Tuesday, July 27, 2010

Bye-Bye, Mr. Shaving Cream Pie

This is not a picture of the shaving cream pie that landed reigning NL Rookie of the Year Chris Coghlan on the disabled list, but if you've seen one guy with white goo all over his face, you've seen them all.

The baseball season is somewhere around the 100-game mark right now, and Coghlan is the second guy this season to grievously injure himself celebrating a win. The problem with that is that the entire season is 162 games long.

Translation: we're only just now getting to the games that will decide anything. Game 51 of 162 is pretty meaningless in the grand scheme of things, but that was the one in which Kendry Morales broke his leg.

Now, we're at the trade deadline, and the Angels have been searching high and low to find a bat to replace Morales. Unfortunately, the prices for Prince Fielder and Adam Dunn have been way too expensive, so they had to try to improve the pitching staff instead by getting Dan Haren.
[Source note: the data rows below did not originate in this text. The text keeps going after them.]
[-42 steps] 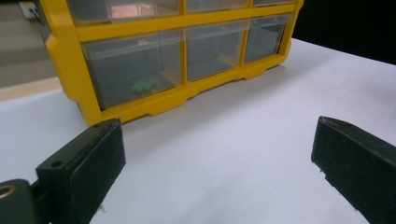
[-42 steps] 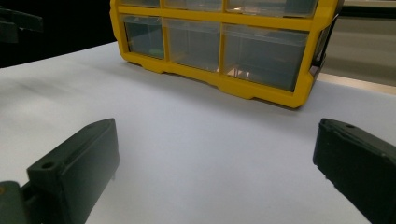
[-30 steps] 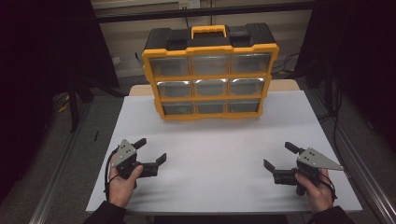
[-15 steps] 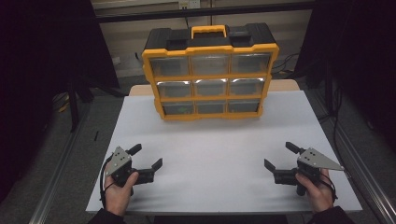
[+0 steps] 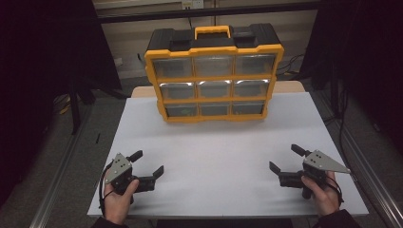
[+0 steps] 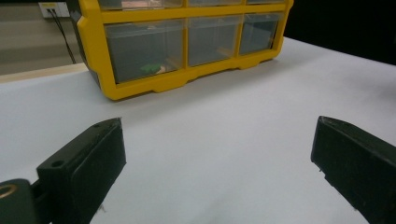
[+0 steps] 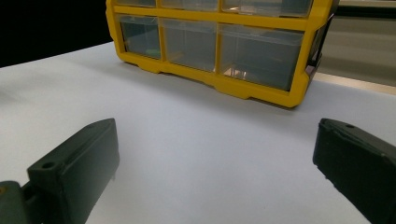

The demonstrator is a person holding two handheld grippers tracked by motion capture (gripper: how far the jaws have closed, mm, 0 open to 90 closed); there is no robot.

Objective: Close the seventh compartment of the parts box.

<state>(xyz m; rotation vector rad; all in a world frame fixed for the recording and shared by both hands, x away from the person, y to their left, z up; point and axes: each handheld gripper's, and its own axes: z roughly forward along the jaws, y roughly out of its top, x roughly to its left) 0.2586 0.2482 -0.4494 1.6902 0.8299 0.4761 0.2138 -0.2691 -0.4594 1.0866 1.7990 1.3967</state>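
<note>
Work not yet begun. Left gripper [image 5: 148,165] and right gripper [image 5: 284,160] both rest with jaws apart, holding nothing. The yellow drawer organiser [image 5: 214,76] stands well ahead of both, all drawers closed, untouched.

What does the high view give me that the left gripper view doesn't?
High view: the handle atop the organizer, all nine drawers, and the right gripper, jaws open. Left gripper view: a close look at a green piece inside the bottom left drawer. Both: the organizer standing on the table, and the left gripper open, holding nothing.
</note>
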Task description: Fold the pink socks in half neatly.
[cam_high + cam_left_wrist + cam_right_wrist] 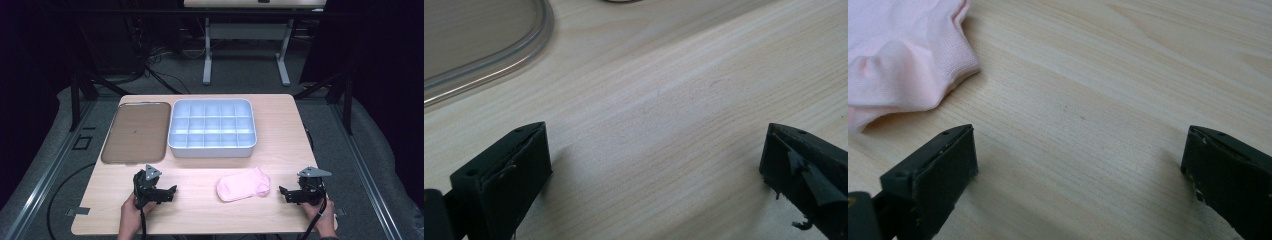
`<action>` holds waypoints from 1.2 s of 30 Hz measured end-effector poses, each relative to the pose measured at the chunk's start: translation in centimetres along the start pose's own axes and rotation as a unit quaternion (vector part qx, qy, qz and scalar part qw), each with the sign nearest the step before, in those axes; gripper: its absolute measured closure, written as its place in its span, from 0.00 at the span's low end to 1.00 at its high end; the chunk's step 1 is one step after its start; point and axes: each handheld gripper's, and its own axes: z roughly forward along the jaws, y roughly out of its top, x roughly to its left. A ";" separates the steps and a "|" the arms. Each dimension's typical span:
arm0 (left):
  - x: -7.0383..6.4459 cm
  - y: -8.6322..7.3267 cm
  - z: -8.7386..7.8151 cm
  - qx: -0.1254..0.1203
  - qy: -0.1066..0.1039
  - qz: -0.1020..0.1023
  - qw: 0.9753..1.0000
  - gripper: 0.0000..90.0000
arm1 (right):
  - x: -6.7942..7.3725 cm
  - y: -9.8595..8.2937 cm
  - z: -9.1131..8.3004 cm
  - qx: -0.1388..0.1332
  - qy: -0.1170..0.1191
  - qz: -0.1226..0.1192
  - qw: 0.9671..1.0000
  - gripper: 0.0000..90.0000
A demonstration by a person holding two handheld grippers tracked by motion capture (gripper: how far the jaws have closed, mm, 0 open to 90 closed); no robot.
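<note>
A pink sock [243, 184] lies folded on the wooden table [200, 210], near the front and right of centre. My right gripper [283, 192] rests low just right of the sock, open, with bare wood between its jaws; the sock's cuff [903, 55] sits beyond its left jaw. My left gripper [171, 192] is at the front left, open over bare wood, pointing right toward the sock. In the left gripper view [656, 165] nothing lies between the jaws.
A brown tray [137, 132] lies at the back left; its rim [499, 60] curves ahead of the left gripper. A white divided bin [212, 128] with several compartments stands beside it at the back centre. Table edges fall away close behind both hands.
</note>
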 end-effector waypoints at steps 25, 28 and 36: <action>-0.1 -0.1 -0.1 -0.001 0.009 -0.003 1.000 0.00 | 0.0 0.2 0.0 0.008 0.014 -0.006 1.000 0.00; -0.1 -0.1 -0.1 -0.001 0.009 -0.004 1.000 0.00 | -0.2 0.2 0.0 0.005 0.019 0.009 1.000 0.00; 0.0 -0.1 0.0 -0.002 0.018 -0.016 1.000 0.00 | -0.2 0.6 -0.6 0.011 0.022 0.024 0.999 0.00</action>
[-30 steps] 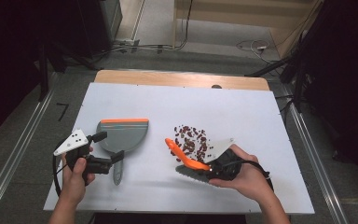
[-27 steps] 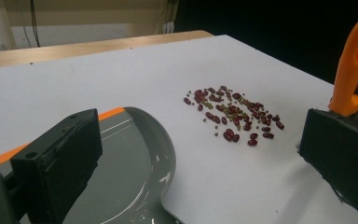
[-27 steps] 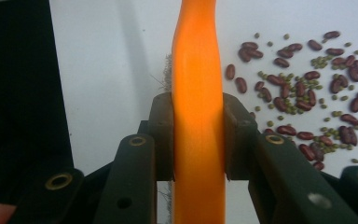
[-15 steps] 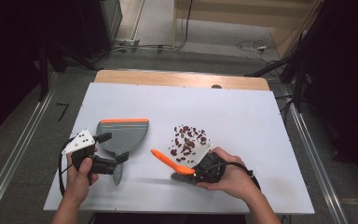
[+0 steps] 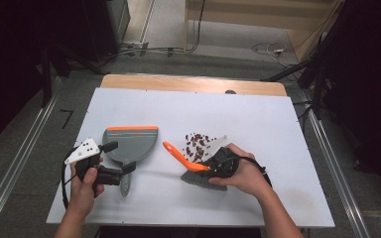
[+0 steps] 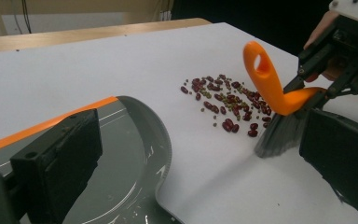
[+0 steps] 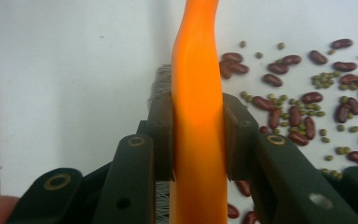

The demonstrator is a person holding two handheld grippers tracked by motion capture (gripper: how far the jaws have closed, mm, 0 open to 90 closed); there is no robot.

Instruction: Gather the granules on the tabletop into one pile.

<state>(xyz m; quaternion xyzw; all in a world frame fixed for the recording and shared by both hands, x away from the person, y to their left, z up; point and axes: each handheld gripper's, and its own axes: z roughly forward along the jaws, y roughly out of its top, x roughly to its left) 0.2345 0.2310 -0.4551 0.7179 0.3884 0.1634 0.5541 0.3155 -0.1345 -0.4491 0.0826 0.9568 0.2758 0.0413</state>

Not coincidentally, the Halos now trail Texas by 7 1/2 games, and have even fallen percentage points behind Oakland.

Is it unfair to blame Morales for the Angels' current difficulties? Nope.

It's a game in May. You just hit a walk-off granny. Bully for you. Now, just round the bases, STEP on home plate, not STOMP on home plate, and all of your teammates need to act like you've been there before. Get over yourselves.

I'm all for guys having fun, celebrating, et cetera. But dogpiles at the plate are asinine unless you just pulled a win that aids your playoff hopes in September...


...or means you get to hoist that.

As annoying as dogpiles can be, shaving cream pies may be even worse. They're now apparently done after every game, and when they're done to a cagey veteran like Wes Helms, they can easily go awry.

Helms was prepared, he ducked, Coghlan had to swing the pie again, and there went his knee.

Manager Edwin Rodriguez has banned the custom now, and there's about 29 other fellows who need to follow suit. Teams lose enough important players to legitimate in-game injuries, they shouldn't be terribly keen on the idea of losing them to acting like complete idiots, celebrating a meaningless game with months left to go in the season.